70 S.E.2d 359, 209 Ga. 7, 1952 Ga. LEXIS 377
CourtSupreme Court of Georgia
DecidedApril 14, 1952
Docket17806
StatusPublished
Cited by3 cases

This text of 70 S.E.2d 359 (Pinson v. Moffat) is published on Counsel Stack Legal Research, covering Supreme Court of Georgia primary law. Counsel Stack provides free access to over 12 million legal documents including statutes, case law, regulations, and constitutions.

Bluebook
Pinson v. Moffat, 70 S.E.2d 359, 209 Ga. 7, 1952 Ga. LEXIS 377 (Ga. 1952).

Opinion

Duckworth, Chief Justice.

1. The exception here is to the judgment overruling a demurrer to a petition seeking to enjoin the breach of a contract by the seller of a service station, obligating him not to “enter into the operation of a service station within the city limits of Blue Ridge, Fannin County, Georgia, for a period of five (5) years,” without written consent of the buyer. Under repeated rulings this protection of good will purchased, if reasonably limited as to time and territory, is enforceable. Morris-Forrester Oil Co. v. Taylor, 158 Ga. 201 (122 S. E. 680); Hood v. Legg, 160 Ga. 620 (128 S. E. 891); Griffin v. Vandegriff, 205 Ga. 288 (53 S. E. 2d, 345). The limitation here to five years as to time and to the limits of the City of Blue Ridge as to area was reasonable. Therefore the restriction was valid and enforceable.

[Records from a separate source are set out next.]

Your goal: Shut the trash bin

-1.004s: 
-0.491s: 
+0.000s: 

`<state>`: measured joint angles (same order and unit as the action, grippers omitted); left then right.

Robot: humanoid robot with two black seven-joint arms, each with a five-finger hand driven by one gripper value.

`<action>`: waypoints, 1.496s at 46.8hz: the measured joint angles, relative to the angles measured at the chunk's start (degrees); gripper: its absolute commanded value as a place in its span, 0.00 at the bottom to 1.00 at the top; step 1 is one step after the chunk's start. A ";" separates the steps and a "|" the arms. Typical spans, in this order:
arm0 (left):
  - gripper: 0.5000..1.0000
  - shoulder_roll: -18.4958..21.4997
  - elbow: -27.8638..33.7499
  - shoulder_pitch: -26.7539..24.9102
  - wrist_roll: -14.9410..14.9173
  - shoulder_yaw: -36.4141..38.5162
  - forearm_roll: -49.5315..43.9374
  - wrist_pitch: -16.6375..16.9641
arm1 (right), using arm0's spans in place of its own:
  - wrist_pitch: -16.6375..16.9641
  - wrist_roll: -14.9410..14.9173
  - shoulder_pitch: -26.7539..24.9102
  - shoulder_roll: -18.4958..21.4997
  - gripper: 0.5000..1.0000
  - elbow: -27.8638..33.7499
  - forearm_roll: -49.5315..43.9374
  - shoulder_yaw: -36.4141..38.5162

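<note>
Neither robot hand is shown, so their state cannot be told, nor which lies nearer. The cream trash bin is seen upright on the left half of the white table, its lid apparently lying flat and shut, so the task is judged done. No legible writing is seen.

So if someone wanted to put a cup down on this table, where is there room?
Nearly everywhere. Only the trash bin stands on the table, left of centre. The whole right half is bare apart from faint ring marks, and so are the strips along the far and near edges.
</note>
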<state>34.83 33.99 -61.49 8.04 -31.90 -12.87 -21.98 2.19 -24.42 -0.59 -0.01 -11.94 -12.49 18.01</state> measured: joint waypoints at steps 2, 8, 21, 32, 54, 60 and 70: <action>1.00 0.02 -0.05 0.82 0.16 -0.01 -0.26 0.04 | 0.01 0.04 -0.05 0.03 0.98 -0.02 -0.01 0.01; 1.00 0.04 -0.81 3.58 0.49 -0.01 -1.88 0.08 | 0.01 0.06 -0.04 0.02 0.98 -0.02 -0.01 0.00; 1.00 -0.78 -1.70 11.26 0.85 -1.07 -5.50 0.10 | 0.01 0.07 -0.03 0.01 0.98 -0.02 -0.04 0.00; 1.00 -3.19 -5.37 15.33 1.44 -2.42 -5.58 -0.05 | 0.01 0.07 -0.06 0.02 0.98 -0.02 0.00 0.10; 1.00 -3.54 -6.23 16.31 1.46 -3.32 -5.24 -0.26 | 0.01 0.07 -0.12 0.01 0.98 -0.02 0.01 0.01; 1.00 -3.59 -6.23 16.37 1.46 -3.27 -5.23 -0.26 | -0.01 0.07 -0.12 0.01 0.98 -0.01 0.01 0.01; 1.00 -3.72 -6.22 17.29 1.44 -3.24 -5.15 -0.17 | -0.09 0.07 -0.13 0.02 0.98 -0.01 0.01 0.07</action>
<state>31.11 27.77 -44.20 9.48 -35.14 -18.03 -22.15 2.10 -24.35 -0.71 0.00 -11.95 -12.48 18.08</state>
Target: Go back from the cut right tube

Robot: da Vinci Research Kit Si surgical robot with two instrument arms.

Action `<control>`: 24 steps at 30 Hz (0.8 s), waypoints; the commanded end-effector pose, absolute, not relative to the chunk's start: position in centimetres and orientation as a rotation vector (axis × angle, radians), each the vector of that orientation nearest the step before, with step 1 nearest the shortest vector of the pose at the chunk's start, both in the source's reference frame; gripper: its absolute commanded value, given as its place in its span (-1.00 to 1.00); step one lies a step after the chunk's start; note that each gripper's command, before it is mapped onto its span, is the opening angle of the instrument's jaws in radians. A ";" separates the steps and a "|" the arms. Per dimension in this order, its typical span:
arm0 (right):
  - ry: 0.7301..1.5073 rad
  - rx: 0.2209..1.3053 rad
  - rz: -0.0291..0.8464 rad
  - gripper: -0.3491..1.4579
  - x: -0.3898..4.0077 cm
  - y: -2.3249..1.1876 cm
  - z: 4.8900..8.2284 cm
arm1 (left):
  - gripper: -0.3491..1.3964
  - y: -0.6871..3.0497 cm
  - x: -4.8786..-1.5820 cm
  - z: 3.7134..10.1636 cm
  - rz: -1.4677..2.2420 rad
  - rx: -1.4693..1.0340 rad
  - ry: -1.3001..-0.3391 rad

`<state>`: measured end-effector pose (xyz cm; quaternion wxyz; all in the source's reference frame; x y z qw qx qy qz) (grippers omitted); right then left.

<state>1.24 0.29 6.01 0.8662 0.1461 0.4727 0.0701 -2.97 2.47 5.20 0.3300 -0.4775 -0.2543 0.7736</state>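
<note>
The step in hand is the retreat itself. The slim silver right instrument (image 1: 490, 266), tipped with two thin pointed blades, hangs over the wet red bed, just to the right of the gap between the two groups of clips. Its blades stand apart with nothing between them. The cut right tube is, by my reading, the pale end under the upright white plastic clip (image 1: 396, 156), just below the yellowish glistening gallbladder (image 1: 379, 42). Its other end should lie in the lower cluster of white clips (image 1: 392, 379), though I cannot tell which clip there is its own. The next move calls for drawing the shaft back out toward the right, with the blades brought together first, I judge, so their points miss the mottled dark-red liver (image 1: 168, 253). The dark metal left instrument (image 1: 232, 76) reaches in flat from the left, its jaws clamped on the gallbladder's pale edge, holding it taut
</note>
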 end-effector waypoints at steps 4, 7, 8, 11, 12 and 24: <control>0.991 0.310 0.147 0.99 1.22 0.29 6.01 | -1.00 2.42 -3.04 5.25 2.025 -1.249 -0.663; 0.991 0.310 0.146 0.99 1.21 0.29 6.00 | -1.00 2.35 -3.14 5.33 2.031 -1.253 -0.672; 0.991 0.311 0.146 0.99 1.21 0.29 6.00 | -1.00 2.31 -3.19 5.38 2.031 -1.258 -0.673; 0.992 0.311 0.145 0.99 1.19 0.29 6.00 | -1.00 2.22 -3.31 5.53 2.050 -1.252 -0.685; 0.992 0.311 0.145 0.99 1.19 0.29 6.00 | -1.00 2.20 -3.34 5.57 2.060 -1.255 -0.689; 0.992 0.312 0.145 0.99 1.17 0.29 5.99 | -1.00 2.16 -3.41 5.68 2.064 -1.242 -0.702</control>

2. But • the seller contends that he is not bound by his contract for two reasons: (1) the contract is undated; and (2) he is not the owner of the business where he is now engaged in the operation of a service station, and the contract prohibits only ownership. We reject *8 each contention. The date can be proven by extrinsic evidence, and the allegation of the petition that it was executed “on or about November 24, 1950,” is sufficient to admit proof of the exact date thereof. 17 C. J. S. 410, § 61. The prohibition is intended to avoid injury to the good will, and that would result from the seller’s engaging in the business regardless of ownership. Morris-Forrester Oil Co. v. Taylor, 158 Ga. 201 (supra); Strauss v. Phillips, 180 Ga. 641 (180 S. E. 123). The petition alleges a cause of action, and the court did not err in overruling the demurrer thereto.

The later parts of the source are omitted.